Alles klar. Danke für die Info. Ist ja blöd, dass Maxle nicht ab Werk funktioniert. Will ja gerade keinen 17er Maulschlüssel durch die Gegend karren . Dann werd ich mir das erstmal in ruhe angucken müssen, sobald ich den Rahmen habe.

Grüße
Der böse Wolf


----------



## haedillus malus (18. August 2010)

Stimmt, leider gibt es meines Wissens (bis jetzt) auch kein Ausfallende für Rock-Shox-Maxle, hatte ich versucht, direkt beim Rahmenkauf (allerdings war das Anfang Januar 2010) zu ordern.

Erstaunlich, ein USA-Rahmen sollte diese Option doch eigentlich bieten.

Na ja, bei meiner Lösung komme ich zumindest ausschließlich mit dem einen Stiftschlüssel (30 g, gibt´s aber sicher auch leichter) hin.

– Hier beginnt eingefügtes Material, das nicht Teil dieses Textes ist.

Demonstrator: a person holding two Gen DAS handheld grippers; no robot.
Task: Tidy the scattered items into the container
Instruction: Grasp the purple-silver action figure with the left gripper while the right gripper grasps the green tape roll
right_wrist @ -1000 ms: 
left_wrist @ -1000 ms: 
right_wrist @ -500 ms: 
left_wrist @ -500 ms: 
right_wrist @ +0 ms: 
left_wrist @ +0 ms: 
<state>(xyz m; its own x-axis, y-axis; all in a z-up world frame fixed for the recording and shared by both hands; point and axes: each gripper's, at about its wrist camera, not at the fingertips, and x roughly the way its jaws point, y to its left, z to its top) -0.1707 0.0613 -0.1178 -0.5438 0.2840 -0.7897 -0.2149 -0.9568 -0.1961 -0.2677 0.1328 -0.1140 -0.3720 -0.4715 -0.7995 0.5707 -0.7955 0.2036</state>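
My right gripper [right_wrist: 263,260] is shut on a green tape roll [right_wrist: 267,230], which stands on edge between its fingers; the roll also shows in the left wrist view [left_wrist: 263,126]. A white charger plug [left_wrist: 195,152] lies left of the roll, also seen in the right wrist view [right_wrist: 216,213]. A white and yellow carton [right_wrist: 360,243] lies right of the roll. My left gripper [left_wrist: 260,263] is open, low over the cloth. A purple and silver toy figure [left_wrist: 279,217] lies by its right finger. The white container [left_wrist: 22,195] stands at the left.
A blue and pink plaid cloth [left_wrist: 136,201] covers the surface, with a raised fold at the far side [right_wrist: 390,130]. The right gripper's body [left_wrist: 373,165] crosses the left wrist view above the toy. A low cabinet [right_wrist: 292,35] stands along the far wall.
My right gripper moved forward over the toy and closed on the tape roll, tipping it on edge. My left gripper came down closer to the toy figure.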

Evtl. klebe ich die angefertigte Distanzscheibe mit Gewinde auch ein, dann würde man überhaupt kein Werkzeug mehr benötigen.
Werde mal sehen, wäre ja ein "point of no return"!

Wichtige ergänzende Anmerkung: 
Der (VPP-System bedingt relativ weiche) Hinterbau ist trotz Umbau ausreichend steif geblieben, ich bemerke zumindest keinen Unterschied zu meiner vorher eingebauten "normalen" Sixpack-Steckachse.

Beste Grüße




Der böse Wolf schrieb:


> Alles klar. Danke für die Info. Ist ja blöd, dass Maxle nicht ab Werk funktioniert. Will ja gerade keinen 17er Maulschlüssel durch die Gegend karren . Dann werd ich mir das erstmal in ruhe angucken müssen, sobald ich den Rahmen habe.
> 
> Grüße
> Der böse Wolf


----------